The strongest competition, attention and most lucrative paydays each summer came in the Diamond League, the sport’s Europe-centric circuit.
Returning home, she noticed a “huge difference.”
“We used to compete in Carson and we used to have a decent meet there, but there were so few track meets in L.A.,” Richards-Ross said. “You think about the big cities in the United States — L.A., New York, Miami, those places that have such vibrant culture and people love to be entertained. We always wondered why there weren’t greater opportunities for us to compete in those places?”
That is set to soon change. And it’s one part of an ambitious plan on which track and field’s U.S. and global leaders are staking the future of the sport in the country.
USA Track & Field will begin a circuit of meets in five U.S. cities next summer that its chief executive, Max Siegel, likened to the Diamond League in the quality of its international fields. Los Angeles will host one meet, Siegel said, adding a desire to reach fans particularly in hotbeds such as Florida, Texas and California.
The series is part of a strategic plan formed by USATF and backed by World Athletics to take advantage of what it has called a critical six-year window in hopes of making track and field the country’s fifth-most-followed sport by the 2028 Summer Olympics in Los Angeles.

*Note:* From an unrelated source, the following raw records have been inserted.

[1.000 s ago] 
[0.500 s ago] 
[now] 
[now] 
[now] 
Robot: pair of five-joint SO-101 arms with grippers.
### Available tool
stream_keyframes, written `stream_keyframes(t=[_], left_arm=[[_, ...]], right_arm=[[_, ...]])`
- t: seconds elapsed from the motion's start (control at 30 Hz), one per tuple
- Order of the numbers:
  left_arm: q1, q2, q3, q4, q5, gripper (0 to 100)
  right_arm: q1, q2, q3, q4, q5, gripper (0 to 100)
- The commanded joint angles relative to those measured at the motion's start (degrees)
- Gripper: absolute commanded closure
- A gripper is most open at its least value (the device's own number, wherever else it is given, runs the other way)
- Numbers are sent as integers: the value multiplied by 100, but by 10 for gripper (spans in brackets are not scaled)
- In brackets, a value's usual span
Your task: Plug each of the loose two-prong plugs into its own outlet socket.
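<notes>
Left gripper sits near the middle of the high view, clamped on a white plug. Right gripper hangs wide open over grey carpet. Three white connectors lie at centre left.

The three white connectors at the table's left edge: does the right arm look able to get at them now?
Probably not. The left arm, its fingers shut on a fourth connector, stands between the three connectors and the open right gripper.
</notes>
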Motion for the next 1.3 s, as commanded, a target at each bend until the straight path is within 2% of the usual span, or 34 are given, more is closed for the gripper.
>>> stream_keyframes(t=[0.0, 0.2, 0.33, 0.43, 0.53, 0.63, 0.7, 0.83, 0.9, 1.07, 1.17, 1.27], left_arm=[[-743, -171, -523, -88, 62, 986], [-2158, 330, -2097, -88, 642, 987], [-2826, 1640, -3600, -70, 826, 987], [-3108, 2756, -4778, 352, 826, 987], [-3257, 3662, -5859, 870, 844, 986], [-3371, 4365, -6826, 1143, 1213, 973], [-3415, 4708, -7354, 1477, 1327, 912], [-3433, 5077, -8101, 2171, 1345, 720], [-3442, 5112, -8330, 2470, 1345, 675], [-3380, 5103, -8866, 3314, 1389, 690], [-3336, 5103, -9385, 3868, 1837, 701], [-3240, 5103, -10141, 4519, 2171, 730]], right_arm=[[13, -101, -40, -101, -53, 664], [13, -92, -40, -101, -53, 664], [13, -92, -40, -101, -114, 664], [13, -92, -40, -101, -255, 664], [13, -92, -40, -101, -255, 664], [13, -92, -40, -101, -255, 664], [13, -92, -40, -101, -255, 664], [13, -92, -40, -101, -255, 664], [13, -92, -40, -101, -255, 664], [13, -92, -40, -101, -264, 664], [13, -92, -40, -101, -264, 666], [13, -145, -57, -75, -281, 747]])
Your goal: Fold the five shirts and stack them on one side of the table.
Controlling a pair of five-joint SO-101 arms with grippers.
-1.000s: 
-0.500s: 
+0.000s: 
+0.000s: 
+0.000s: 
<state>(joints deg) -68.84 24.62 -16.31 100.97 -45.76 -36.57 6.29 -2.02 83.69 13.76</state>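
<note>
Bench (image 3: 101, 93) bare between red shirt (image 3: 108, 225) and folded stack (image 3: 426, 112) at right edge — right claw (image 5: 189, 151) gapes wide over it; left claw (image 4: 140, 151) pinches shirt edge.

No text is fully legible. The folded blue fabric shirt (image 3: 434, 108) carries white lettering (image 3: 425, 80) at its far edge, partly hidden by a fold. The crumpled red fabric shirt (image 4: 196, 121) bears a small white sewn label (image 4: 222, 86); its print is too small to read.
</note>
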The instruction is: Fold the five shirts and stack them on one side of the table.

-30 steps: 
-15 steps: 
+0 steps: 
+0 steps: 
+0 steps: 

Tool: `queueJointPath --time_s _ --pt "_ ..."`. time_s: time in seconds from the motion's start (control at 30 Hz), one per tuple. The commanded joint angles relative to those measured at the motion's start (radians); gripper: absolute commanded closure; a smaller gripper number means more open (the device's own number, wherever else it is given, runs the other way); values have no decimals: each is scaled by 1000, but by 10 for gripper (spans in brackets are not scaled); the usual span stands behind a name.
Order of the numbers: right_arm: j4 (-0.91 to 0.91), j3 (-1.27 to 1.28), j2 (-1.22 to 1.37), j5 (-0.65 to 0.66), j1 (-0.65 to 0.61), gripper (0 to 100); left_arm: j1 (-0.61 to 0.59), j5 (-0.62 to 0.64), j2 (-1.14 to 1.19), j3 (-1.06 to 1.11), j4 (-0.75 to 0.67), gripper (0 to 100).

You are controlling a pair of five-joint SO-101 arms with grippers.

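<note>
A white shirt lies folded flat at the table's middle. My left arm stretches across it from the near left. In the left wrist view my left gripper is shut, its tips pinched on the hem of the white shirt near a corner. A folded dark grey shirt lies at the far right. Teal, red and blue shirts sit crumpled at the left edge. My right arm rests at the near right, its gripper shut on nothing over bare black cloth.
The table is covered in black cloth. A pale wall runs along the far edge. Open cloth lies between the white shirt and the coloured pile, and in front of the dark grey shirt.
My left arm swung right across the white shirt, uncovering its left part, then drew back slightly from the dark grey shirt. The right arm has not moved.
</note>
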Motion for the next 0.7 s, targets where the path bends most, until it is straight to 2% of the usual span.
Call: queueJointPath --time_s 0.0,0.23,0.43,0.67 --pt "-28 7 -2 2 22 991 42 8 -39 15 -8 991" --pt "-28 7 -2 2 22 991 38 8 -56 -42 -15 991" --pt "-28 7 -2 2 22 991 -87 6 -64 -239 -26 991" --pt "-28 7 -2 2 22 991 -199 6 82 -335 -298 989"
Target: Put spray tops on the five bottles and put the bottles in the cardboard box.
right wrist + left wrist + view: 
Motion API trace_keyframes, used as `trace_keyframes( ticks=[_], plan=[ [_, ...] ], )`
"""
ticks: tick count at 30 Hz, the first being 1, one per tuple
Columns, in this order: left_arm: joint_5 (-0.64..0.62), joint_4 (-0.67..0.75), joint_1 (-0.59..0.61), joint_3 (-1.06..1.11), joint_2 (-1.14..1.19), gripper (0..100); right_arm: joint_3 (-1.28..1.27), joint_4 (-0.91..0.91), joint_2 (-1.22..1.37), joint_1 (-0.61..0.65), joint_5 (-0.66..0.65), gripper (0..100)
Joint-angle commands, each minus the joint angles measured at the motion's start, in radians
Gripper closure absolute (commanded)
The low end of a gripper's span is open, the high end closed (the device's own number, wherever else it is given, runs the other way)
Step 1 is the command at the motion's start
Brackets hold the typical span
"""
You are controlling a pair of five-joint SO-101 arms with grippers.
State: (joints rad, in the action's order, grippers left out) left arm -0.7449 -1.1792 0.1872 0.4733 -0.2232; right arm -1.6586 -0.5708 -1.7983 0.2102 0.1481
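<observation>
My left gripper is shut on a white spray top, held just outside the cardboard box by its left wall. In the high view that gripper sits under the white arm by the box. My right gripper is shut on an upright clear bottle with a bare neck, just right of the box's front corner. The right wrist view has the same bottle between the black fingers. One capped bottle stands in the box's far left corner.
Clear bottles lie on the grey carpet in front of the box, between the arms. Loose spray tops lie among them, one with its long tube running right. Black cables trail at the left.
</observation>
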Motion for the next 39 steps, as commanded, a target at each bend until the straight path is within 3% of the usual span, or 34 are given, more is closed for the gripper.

“Whether you think we’re crazy or not,” Siegel said, “it gives us something to shoot for in terms of how they measure where track and field is in the ecosystem.”
That crowded ecosystem is why the question of how to grow track and field’s popularity persists like few others within the sport.
A World Athletics-contracted Nielsen study from 2019 found that track and field was the eighth-most-followed U.S. sport, with 37% of slightly more than 1,000 respondents indicating they were interested in it. To move into the top five behind football (66%), baseball (56%), basketball (55%) and soccer (47%), track and field would need to surpass swimming, tennis and motor racing.
“It’s the code that’s never been cracked, that the No. 1 participatory sport in high school just doesn’t mean that you’re going to have full stadiums and relevant athletes walking down every main street in the USA,” said Paul Swangard, an instructor of advertising and sport brand strategy at the University of Oregon who has called track meets for 30 years.
Other figures suggest Siegel’s optimism isn’t misplaced: Separate Nielsen research conducted this year found that track and field is the most likely sport that Americans will follow for both men and women’s competitors.
“If we don’t create a fanbase and entertain them in the next five to six years where we have mass appeal of Eugene, and then the not-too-far-down-the-road LA 2028 — if we don’t capitalize and create a product that people want to consume and can follow, I don’t know that we’re going to have a chance,” said Jesse Williams, the founder of Santa Monica-based Sound Running, which has staged meets in Southern California since 2019.
“I don’t know that we have too many more opportunities. That’s me being a little anxious about it, as far as we don’t want to miss this window.”
It’s why Siegel’s plan hinges heavily on this month’s world outdoor championships at Oregon’s Hayward Field — the first time the meet has been held in the U.S. — acting as a springboard for fans’ interest that USATF hopes its upcoming domestic circuit can then hold.
In fitting fashion, USATF’s six-year plan, dubbed its “journey to gold,” faces numerous hurdles. One of the most daunting is how to turn Southern California into an engine fueling such growth.
The first seven-foot-high jump and sub-four-minute mile run on U.S. soil took place in the Memorial Coliseum in 1956. Eight years later, it hosted a USA-USSR dual meet that drew more than 50,000 fans. Carl Lewis wore the singlet of Santa Monica Track Club while becoming one of track’s biggest stars, and was one of eight Olympic gold medalists to represent the club. At UCLA’s Drake Stadium, Jackie Joyner-Kersee honed the versatility that led to six Olympic medals and four heptathlon world championships.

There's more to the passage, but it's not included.